• **Task to carry out**:
In the copy you make, include no pictures, and transcribe every record exactly.

Segment Start: Given entries

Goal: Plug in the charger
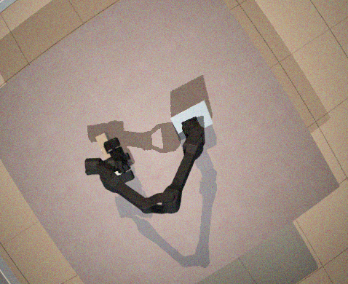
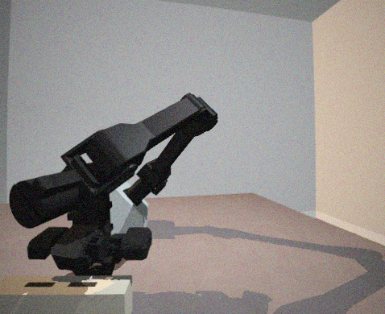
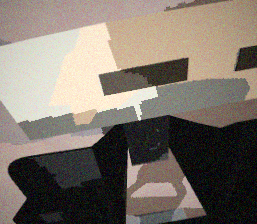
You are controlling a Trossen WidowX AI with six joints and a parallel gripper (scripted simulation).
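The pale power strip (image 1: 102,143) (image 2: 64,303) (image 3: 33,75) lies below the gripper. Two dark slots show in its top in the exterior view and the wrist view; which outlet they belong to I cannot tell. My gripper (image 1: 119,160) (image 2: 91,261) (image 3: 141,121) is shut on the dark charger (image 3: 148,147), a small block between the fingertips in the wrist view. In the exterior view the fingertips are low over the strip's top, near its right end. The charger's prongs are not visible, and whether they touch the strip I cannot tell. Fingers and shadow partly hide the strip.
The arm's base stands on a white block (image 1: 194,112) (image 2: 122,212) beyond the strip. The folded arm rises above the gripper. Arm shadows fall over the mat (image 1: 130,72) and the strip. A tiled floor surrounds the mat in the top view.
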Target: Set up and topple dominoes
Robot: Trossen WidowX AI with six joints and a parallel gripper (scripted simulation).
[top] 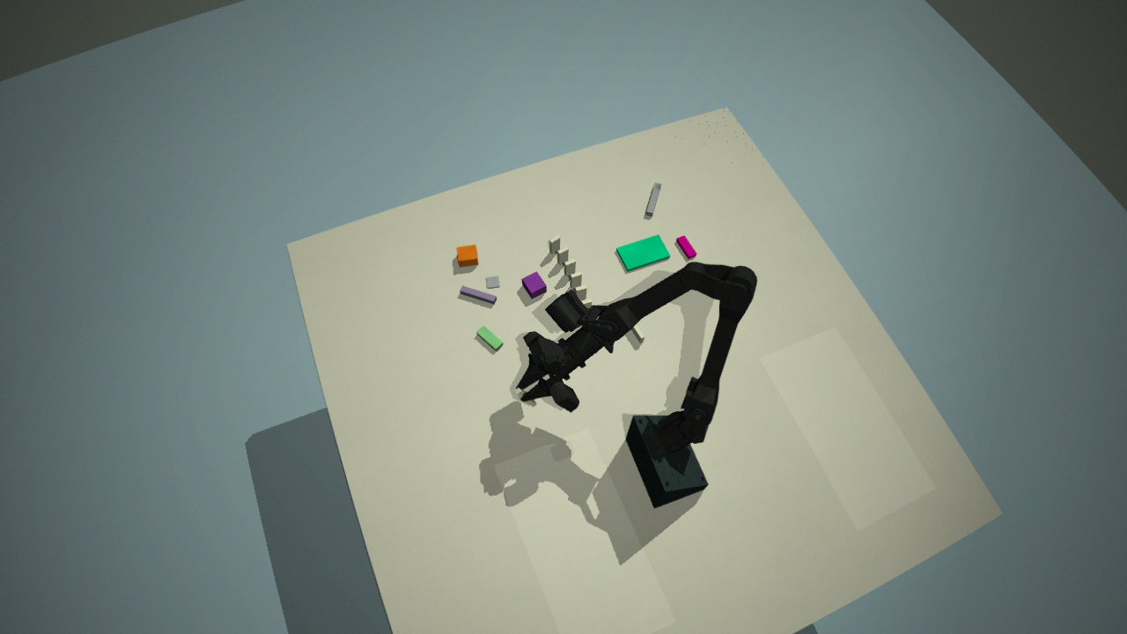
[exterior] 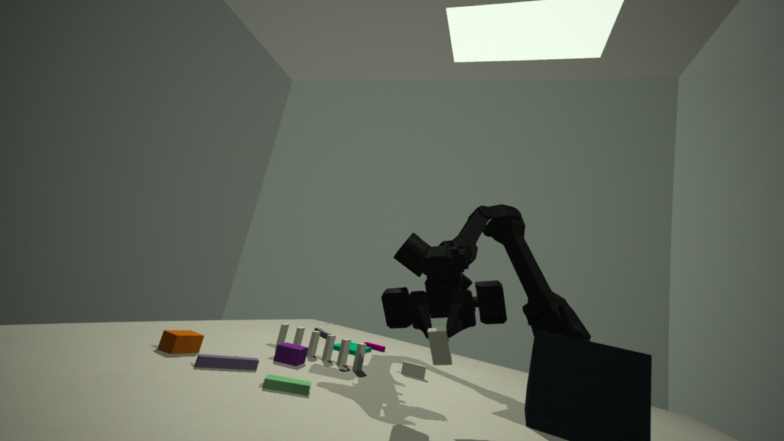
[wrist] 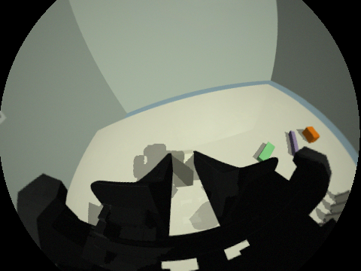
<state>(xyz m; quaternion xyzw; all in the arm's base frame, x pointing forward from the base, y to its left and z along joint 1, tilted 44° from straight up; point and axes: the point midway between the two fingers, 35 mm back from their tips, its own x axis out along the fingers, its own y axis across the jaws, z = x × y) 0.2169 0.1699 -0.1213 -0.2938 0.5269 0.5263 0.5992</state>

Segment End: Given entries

• **Answer to the exercise**:
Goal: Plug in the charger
You are controlling a Trossen WidowX AI with six joints and a parallel gripper (scripted simulation).
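The pale power strip (image 1: 102,143) (image 2: 64,303) (image 3: 33,75) lies below the gripper. Two dark slots show in its top in the exterior view and the wrist view; which outlet they belong to I cannot tell. My gripper (image 1: 119,160) (image 2: 91,261) (image 3: 141,121) is shut on the dark charger (image 3: 148,147), a small block between the fingertips in the wrist view. In the exterior view the fingertips are low over the strip's top, near its right end. The charger's prongs are not visible, and whether they touch the strip I cannot tell. Fingers and shadow partly hide the strip.
The arm's base stands on a white block (image 1: 194,112) (image 2: 122,212) beyond the strip. The folded arm rises above the gripper. Arm shadows fall over the mat (image 1: 130,72) and the strip. A tiled floor surrounds the mat in the top view.
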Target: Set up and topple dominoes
Robot: Trossen WidowX AI with six joints and a parallel gripper (scripted simulation).
[top] 
[exterior] 
[wrist] 
<state>(xyz m; quaternion xyzw; all in the arm's base frame, x pointing forward from the base, y to its left and z along joint 1, tilted 44° from straight up; point and axes: the point midway between the two fingers, 35 mm back from their tips, its own x axis out along the fingers, its own y axis across the jaws, z = x × y) 0.2169 0.1699 -0.1213 -0.2938 0.5269 0.5263 0.5992</state>

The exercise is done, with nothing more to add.